▸ **What the exercise asks**
Please indicate the number of lines in the listing below that include the string "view"; add nothing else.

▸ **Data provided**
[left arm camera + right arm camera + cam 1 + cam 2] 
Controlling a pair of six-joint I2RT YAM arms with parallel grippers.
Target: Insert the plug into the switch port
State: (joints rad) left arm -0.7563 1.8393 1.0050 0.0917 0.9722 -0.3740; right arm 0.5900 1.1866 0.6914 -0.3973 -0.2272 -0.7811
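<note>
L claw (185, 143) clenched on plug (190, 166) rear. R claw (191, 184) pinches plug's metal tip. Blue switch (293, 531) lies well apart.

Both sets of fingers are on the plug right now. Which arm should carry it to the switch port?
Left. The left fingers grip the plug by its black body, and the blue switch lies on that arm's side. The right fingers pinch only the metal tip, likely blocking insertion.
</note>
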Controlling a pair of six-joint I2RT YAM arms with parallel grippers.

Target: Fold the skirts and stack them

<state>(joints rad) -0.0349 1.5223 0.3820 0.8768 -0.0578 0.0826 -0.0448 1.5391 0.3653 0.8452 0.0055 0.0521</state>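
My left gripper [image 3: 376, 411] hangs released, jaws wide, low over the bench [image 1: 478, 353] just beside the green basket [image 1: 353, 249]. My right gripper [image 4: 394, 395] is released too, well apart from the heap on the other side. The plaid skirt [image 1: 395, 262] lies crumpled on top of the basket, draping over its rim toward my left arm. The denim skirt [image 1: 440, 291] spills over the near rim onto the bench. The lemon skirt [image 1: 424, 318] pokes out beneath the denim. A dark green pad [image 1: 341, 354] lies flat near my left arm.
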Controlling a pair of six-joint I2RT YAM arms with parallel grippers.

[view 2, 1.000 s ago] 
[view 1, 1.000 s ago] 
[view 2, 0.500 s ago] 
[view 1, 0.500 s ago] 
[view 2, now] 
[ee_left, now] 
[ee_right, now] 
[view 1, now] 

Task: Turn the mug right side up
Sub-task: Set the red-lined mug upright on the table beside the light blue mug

▸ **Written answer**
6